Given vectors that represent words, how do we construct sentences? Do we add the vectors? Do we find centroids? Do we normalize before, after or not at all?
In fact, can we even say we are dealing with a vector space?
Remember, a vector space has the following 8 properties:
- Identity (of addition and multiplication)
- Distributivity (of scalars and vectors)
- Addition also has commutivity and associativity plus an inverse.
- Compatibilty: (ab)v = a(bv)
"The commutativity property of vector addition does not always hold in semantics. Therefore, this property shouldn't (always) hold in the embedding space either. Thus, the embedding space should not be called a vector space.
E.g. attempt to treat semantic composition as vector addition in the vector space:
vrescue dog = v rescue+ vdog (a dog which is trained to rescue people)
vdog rescue = vdog+ vrescue (the operation of saving a dog)
The phrases "rescue dog" and "dog rescue" mean different things, but in our hypothetical vector space, they would (incorrectly) have the same vector representation (due to commutativity).
Similarly for the associativity property."
At the same time, erroneous assumptions are not necessarily unacceptable (as the post points out). It's just a high-bias model.

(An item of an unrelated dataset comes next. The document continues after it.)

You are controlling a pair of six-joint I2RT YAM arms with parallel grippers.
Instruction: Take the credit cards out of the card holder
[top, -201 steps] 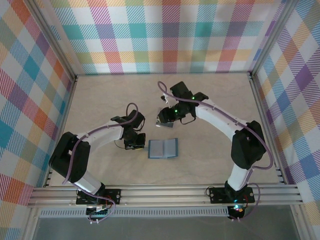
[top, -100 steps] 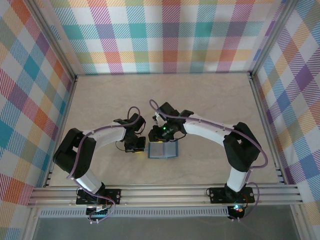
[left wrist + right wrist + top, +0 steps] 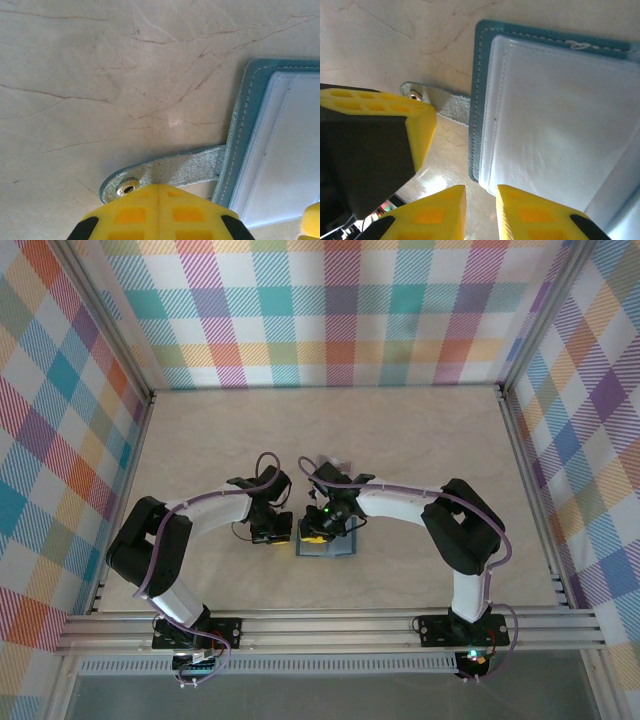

For fun, I tried the vectors that Word2Vec gave me. Now, there is no reason I could think of why the vectors this algorithm gives me for words should be used to form a sentence. But the results were surprising.
|Raw vector addition||81.0|
|Normalized vector addition||27.9|
|Raw vector centroids||7|
|Raw vector addition then normalizing||7|
That is, adding together Word2Vec generated word vectors to make a sentence meant my neural net produced decent (but not stellar) results.
More promising was combining vectors from category space. The results looked like this:
|Normalized vector addition||94.0|
|Normalized vector centroids||92.1|
|Adding unnormalized vectors||6.2|
|Normalized vector addition then normalizing||5.3|
Finally, concatenating (and truncating if there were more than 10 words per text and padding if there were fewer) the word vectors for a sentenceand feeding it into an ANN produced an accuracy of 94.2%. Naive Bayes and Random Forest gave a similar results (92.3% and 93.3% respectively)
Note: multiplying each vector by a factor that was between 0.5 and 1.5 made no difference to the accuracy of an ANN. Weights will simply change accordingly.
It seems like an ANN can take data in pretty much any format (although it's better when we're using variations on the category space rather than TF-IDF).
When I asked a Data Science PhD I work with which technique I should use (adding vectors; finding centroids, concatenating vectors etc) his answer was: "Yes".